ROANOKE, Va. – Roanoke’s monument to Robert E. Lee is getting a new home.
On Monday, the Roanoke City Council decided to accept the proposal submitted by Evergreen Burial Park, which would move the obelisk there.
“We did it accurately and so I think this should bring closure and closure in a way that people can live with it,” Roanoke Mayor Sherman Lea said.
The proposal was signed by the president of Evergreen Development Co., Inc, Donald Wilson, and the president of the Historial Society of Western Virginia, F. Anderson Stone.
Currently, the obelisk is in storage, after it was toppled in July.
The park is requesting that the city also move the base and pedestal from Lee Plaza to the park.

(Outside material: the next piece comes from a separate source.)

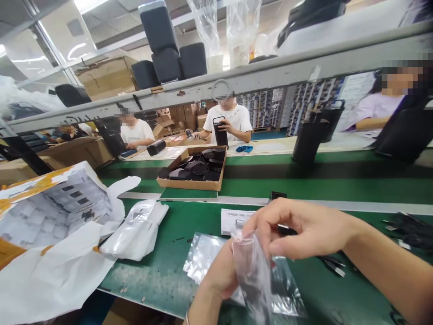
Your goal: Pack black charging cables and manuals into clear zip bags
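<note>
A clear plastic bag hangs between my two hands at the front of the green bench. My left hand is closed on the bag's side, its fingers partly hidden behind the film. From the right, my right hand reaches over with its fingers curled at the bag's upper edge, gripping it. Beneath and behind them lie more flat clear bags and a printed leaflet with a speaker drawing. A small black item shows partly behind my right hand; its kind is hidden.
Black cables lie at right. A stack of plastic bags and an open, paper-lined box stand at left. Across the belt are a cardboard tray of black parts, black speakers and a co-worker handling another.
</note>
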The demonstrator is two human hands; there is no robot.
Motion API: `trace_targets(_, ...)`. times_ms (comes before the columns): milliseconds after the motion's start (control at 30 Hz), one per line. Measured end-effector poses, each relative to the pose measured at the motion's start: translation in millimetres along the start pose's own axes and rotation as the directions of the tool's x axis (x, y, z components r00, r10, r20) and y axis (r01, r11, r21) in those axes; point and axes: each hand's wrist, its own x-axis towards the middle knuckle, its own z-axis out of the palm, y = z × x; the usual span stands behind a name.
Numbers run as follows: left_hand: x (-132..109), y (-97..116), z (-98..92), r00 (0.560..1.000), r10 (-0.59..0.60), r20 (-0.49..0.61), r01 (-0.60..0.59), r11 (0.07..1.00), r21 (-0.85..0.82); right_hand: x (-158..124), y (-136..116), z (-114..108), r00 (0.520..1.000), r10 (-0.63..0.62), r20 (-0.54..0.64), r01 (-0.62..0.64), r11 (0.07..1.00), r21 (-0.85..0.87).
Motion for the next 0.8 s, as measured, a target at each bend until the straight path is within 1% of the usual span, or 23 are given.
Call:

“We think Evergreen Burial Park is a logical place for the Lee Monument, we have 60 Confederate veterans at Evergreen, we have a Union soldier buried at Evergreen," Wilson said.

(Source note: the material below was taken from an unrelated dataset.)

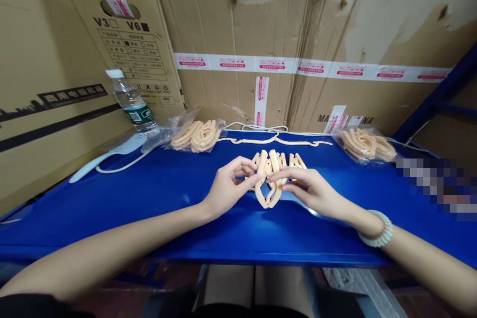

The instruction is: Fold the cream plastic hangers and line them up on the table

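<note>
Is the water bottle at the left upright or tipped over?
Upright: the water bottle stands on the blue table, white cap on top.

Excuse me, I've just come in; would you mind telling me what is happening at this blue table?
A person seated at the blue table holds a bunch of peach-coloured plastic clips between both hands, the left hand pinching it from one side and the right hand from the other. Two clear bags of similar peach parts lie further back, one on the left and one on the right. A long peach strip lies between them. A water bottle and a white brush sit at the far left, against cardboard boxes.
</note>
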A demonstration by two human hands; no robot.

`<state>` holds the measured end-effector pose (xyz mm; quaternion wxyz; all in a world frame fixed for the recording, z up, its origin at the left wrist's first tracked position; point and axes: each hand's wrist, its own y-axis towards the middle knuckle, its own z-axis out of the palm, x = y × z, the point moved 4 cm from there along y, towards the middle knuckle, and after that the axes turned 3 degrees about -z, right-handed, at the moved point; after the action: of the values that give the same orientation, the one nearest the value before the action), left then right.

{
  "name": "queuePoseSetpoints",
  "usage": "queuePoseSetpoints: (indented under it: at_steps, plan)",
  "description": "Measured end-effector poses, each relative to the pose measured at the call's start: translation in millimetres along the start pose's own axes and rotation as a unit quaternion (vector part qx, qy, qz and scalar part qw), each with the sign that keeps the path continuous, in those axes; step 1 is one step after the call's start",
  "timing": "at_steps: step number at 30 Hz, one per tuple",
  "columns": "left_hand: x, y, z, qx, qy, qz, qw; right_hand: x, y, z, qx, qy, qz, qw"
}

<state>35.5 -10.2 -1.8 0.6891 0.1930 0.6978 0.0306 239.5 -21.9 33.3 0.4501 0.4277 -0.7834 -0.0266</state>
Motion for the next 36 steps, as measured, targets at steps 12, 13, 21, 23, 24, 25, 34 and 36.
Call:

City council has wanted to remove the memorial since the 2017 Charlottesville Riots, but it was only this year the new state law gave them the right to do so.
“A lot of these monuments are being removed around the country never to be seen again and I think for those who want to be able to see the monument this is a good resolution for all of us," Councilman Bill Bestpitch said.
The memorial will be adjacent to the flagpole dedicated to the Space Shuttle Challenger Disaster, on the East end of the park.
Wilson said hiding it away from the public would go against what he and his company stand for, and the cemetery is open to everyone.
“We believe the Lee monument has a story of its own to tell, how it came to be, how it came to be removed, and how it came to come to Evergreen now," Wilson said.
Council is still expected to rename Lee Plaza where the monument stood as well.